It should, but I haven't thoroughly tested it with GTK+ 2.16 yet. Did you try the gtkbuilder branch yet on your 2.16 install by any chance?
No, I haven't tried git branching yet. I'll let you know when I do.
Anyway, I won't push for GTK+ 2.18 any more if some core Geany devs are against it.
I'm not completely against it but just want to make sure it brings real benefits for us.
On 13/10/2011 12:53, Nick Treleaven wrote:
On 13/10/2011 00:55, Matthew Brush wrote:
So I would go for 2.16 overall if this brings us Glade 3 support.
It should, but I haven't thoroughly tested it with GTK+ 2.16 yet. Did you try the gtkbuilder branch yet on your 2.16 install by any chance?
No, I haven't tried git branching yet. I'll let you know when I do.
Tried it earlier, seems to build against 2.16 (I actually have a newer runtime) and run OK after I applied some fixes. I didn't really test it much besides showing the Prefs dialog. Anything in particular that needs testing?
I did get a warning: Gtk WARNING : Could not find signal handler 'on_term_font_set'
On 14/10/2011 15:38, Nick Treleaven wrote:
I did get a warning: Gtk WARNING : Could not find signal handler 'on_term_font_set'
This is because on_term_font_set is not defined unless VTE support is compiled in (on Windows it's disabled).
On 11-10-14 07:38 AM, Nick Treleaven wrote:
On 13/10/2011 12:53, Nick Treleaven wrote:
On 13/10/2011 00:55, Matthew Brush wrote:
So I would go for 2.16 overall if this brings us Glade 3 support.
It should, but I haven't thoroughly tested it with GTK+ 2.16 yet. Did you try the gtkbuilder branch yet on your 2.16 install by any chance?
No, I haven't tried git branching yet. I'll let you know when I do.
Tried it earlier, seems to build against 2.16 (I actually have a newer runtime) and run OK after I applied some fixes. I didn't really test it much besides showing the Prefs dialog. Anything in particular that needs testing?
Hi Nick,
There's seems to be a problem applying, saving and restoring the background and foreground colours for the VTE, I couldn't figure it out last time I looked. Not sure if you can have a peek at this, but I guess you'll need to boot into Linux to test.
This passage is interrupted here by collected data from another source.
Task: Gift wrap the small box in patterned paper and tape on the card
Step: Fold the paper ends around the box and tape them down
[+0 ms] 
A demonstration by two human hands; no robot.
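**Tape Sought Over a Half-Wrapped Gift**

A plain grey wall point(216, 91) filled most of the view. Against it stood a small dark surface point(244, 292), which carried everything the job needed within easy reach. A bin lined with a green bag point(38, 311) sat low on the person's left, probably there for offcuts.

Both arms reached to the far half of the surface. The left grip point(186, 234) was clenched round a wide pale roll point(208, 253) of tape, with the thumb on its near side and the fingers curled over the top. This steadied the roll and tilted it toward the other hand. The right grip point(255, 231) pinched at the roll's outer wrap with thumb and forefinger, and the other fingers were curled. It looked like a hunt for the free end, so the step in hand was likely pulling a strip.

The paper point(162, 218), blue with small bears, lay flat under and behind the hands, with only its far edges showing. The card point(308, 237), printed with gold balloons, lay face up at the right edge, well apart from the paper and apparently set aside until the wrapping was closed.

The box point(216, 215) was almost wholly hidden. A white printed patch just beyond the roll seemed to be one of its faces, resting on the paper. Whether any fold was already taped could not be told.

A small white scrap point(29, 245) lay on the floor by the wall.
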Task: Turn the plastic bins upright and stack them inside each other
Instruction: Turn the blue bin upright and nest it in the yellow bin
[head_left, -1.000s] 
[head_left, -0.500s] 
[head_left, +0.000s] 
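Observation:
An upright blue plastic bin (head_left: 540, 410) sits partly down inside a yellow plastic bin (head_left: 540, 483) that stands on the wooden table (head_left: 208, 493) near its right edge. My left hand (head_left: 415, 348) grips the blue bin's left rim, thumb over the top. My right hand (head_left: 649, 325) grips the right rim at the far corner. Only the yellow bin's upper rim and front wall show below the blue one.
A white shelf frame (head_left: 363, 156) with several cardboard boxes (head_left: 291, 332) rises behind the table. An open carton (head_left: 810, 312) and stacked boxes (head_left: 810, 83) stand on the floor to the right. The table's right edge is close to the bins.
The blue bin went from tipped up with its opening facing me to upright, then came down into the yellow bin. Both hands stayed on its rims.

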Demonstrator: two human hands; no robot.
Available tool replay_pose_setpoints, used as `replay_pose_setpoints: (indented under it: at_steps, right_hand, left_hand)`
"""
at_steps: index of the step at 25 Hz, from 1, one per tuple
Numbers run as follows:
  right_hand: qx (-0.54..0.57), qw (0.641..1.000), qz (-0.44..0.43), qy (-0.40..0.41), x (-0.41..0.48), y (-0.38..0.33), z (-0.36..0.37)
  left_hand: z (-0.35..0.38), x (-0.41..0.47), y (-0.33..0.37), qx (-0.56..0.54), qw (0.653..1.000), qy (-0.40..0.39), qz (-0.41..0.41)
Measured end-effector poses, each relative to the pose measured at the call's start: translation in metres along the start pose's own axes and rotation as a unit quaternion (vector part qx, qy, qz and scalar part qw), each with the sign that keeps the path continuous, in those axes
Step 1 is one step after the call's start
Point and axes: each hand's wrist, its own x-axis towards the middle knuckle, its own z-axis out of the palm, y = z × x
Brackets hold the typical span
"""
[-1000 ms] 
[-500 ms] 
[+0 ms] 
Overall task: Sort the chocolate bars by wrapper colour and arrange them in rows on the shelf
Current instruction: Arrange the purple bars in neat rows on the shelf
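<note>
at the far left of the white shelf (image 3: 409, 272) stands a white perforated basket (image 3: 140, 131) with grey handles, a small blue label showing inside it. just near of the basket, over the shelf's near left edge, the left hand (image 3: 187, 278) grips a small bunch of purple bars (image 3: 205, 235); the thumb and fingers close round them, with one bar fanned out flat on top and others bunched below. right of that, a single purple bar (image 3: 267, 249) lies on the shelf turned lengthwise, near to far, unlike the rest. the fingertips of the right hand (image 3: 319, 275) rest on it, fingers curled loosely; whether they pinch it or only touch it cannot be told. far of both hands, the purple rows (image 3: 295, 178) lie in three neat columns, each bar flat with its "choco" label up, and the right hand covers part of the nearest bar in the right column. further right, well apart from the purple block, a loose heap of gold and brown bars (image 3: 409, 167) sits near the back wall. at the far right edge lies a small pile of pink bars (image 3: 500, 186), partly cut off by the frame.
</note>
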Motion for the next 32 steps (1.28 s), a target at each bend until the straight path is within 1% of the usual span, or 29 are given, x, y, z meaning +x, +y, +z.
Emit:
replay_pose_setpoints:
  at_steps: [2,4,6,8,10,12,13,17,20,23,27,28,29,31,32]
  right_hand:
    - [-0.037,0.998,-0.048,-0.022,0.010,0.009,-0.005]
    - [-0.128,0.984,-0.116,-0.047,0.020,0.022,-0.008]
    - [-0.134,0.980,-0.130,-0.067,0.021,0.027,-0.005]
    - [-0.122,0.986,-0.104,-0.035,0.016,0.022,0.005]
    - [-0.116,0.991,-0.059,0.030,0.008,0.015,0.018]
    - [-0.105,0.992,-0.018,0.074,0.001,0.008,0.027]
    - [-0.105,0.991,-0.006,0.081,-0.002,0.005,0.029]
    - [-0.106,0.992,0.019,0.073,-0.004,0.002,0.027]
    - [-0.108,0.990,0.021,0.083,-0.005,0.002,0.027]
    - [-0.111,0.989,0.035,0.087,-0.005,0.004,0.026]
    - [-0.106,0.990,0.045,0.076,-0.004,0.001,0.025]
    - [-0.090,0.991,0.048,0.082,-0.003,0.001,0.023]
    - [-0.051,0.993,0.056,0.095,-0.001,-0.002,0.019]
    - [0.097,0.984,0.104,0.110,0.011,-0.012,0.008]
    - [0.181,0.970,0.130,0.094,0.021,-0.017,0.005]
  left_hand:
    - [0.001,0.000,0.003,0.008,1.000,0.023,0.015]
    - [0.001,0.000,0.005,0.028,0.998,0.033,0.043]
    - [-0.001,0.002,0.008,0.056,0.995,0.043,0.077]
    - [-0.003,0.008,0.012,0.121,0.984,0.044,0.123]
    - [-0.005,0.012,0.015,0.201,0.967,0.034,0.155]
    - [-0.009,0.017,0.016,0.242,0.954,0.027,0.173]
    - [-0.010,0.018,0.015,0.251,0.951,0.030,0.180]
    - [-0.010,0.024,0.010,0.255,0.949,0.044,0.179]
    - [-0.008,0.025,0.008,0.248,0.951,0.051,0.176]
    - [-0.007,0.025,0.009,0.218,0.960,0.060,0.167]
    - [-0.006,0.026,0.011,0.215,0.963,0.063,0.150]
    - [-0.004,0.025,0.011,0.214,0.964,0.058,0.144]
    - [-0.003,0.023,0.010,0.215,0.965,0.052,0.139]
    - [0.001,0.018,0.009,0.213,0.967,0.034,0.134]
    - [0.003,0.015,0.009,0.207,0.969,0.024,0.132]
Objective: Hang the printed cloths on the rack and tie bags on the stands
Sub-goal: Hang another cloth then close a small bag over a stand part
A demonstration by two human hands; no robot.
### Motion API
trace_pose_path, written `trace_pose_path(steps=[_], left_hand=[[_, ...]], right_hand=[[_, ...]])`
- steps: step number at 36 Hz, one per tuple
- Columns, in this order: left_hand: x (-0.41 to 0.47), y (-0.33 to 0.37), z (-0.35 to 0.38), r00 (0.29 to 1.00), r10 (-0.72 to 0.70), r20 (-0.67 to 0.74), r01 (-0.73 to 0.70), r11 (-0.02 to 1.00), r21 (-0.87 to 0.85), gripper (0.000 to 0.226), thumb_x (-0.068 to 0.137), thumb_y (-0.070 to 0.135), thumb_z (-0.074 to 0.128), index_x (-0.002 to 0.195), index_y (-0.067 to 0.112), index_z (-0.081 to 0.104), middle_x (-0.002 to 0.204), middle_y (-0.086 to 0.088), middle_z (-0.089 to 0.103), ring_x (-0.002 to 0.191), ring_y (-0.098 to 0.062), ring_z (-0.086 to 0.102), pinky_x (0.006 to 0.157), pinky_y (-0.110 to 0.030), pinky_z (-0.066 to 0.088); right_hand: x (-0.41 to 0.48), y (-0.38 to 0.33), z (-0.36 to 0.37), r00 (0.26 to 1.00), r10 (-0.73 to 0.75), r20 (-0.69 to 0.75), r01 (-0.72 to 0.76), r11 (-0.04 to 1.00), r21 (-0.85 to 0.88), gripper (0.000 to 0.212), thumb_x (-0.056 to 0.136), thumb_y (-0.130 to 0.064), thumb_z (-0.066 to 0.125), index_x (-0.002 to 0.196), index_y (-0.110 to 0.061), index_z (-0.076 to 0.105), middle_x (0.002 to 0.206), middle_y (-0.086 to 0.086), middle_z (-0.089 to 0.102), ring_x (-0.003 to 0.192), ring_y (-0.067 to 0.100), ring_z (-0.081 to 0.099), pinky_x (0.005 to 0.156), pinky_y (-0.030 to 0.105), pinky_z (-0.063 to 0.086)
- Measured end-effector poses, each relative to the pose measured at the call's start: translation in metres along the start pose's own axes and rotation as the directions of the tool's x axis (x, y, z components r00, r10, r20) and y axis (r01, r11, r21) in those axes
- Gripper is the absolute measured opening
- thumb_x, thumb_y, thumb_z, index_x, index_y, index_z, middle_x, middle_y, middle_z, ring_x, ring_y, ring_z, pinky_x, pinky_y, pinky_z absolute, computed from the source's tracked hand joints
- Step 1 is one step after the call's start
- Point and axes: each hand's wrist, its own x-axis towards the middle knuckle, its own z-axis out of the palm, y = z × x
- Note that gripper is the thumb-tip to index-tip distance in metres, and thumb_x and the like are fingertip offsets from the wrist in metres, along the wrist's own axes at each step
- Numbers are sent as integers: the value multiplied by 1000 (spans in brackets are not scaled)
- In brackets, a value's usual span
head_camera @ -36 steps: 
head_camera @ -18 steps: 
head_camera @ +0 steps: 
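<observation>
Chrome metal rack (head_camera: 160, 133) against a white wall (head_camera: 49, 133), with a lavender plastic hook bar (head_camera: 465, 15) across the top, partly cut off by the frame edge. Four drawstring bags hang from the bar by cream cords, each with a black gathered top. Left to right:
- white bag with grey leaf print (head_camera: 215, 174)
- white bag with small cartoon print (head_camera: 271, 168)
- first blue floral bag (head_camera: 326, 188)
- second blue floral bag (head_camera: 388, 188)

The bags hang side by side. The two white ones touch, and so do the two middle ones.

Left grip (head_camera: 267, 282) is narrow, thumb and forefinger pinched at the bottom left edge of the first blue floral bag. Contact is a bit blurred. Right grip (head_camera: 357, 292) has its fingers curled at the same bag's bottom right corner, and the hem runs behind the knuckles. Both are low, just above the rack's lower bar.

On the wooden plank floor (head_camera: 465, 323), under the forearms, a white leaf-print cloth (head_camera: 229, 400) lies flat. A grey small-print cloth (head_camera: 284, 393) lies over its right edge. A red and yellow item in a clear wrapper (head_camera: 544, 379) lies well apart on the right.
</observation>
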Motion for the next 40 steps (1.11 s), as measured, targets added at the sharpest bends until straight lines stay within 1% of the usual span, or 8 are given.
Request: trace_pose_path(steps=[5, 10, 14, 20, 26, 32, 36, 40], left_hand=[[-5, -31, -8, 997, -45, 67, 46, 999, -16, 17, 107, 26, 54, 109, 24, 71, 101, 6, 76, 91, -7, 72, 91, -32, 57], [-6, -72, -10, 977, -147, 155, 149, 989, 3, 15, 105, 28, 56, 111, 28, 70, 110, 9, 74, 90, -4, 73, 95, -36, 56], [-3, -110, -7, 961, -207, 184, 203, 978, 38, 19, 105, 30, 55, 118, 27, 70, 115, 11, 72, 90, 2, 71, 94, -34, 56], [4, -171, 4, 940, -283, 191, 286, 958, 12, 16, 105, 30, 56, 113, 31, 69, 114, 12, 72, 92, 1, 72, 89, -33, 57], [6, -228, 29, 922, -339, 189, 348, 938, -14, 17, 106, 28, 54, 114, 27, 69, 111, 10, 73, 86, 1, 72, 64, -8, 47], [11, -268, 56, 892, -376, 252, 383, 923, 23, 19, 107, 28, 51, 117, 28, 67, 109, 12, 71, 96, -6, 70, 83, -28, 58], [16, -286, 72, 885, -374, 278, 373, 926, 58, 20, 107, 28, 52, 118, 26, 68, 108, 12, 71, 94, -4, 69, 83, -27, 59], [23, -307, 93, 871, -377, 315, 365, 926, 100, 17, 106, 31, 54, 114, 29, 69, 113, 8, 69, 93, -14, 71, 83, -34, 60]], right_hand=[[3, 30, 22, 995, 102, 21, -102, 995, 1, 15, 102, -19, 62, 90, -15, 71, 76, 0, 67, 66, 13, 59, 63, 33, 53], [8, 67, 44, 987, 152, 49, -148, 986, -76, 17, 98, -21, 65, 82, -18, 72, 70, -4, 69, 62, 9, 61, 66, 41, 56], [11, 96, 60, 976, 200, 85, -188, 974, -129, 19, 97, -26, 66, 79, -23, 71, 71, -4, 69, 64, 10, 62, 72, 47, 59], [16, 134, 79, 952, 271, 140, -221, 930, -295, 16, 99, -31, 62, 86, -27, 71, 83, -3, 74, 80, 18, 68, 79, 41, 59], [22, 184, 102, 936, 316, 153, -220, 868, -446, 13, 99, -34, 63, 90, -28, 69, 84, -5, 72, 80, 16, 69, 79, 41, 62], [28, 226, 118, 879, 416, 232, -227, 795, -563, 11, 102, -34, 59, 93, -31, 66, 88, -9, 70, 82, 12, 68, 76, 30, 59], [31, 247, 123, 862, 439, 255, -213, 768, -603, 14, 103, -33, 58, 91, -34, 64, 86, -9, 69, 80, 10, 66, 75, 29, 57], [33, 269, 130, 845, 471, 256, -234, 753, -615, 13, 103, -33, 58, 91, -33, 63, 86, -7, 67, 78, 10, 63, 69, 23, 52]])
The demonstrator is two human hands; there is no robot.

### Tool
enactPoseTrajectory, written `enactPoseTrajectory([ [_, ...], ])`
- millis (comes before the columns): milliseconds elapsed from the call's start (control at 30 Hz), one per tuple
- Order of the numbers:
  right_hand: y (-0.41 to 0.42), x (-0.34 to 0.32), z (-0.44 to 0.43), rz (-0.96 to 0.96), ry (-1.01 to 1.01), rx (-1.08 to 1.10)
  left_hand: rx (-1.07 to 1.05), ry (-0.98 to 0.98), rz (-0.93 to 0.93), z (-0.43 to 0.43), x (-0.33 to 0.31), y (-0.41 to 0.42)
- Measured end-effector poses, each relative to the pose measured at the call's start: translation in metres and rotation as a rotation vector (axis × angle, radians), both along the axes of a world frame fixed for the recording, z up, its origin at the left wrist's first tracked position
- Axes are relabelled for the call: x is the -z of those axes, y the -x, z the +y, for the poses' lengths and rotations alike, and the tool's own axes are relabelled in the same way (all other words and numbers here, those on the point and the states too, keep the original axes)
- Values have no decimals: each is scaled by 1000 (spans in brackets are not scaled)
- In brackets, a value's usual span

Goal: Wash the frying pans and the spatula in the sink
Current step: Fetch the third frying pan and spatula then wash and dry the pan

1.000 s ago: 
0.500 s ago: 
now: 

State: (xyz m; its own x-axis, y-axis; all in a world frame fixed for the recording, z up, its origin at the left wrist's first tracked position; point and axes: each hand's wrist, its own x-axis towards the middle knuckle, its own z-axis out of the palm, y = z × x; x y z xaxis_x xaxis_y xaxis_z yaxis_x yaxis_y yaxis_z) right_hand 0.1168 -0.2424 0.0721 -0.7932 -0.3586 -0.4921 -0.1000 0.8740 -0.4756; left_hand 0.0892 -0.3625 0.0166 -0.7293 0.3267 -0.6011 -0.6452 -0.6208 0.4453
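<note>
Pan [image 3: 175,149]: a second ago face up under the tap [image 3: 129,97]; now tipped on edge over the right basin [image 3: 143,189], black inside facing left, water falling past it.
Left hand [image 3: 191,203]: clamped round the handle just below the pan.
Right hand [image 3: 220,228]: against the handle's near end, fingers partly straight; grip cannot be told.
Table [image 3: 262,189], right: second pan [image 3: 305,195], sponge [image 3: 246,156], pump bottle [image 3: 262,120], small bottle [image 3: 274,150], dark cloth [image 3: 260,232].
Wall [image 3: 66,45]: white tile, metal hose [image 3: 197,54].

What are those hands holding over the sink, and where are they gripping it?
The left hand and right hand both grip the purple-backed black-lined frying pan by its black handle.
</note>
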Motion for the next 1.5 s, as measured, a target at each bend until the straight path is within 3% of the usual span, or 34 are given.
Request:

Thanks for testing and fixes so far, I'm about to finish fixing the other issues you noted.
Cheers, Matthew Brush
On 11-10-14 08:18 PM, Matthew Brush wrote:
There's seems to be a problem applying, saving and restoring the background and foreground colours for the VTE, I couldn't figure it out last time I looked. Not sure if you can have a peek at this, but I guess you'll need to boot into Linux to test.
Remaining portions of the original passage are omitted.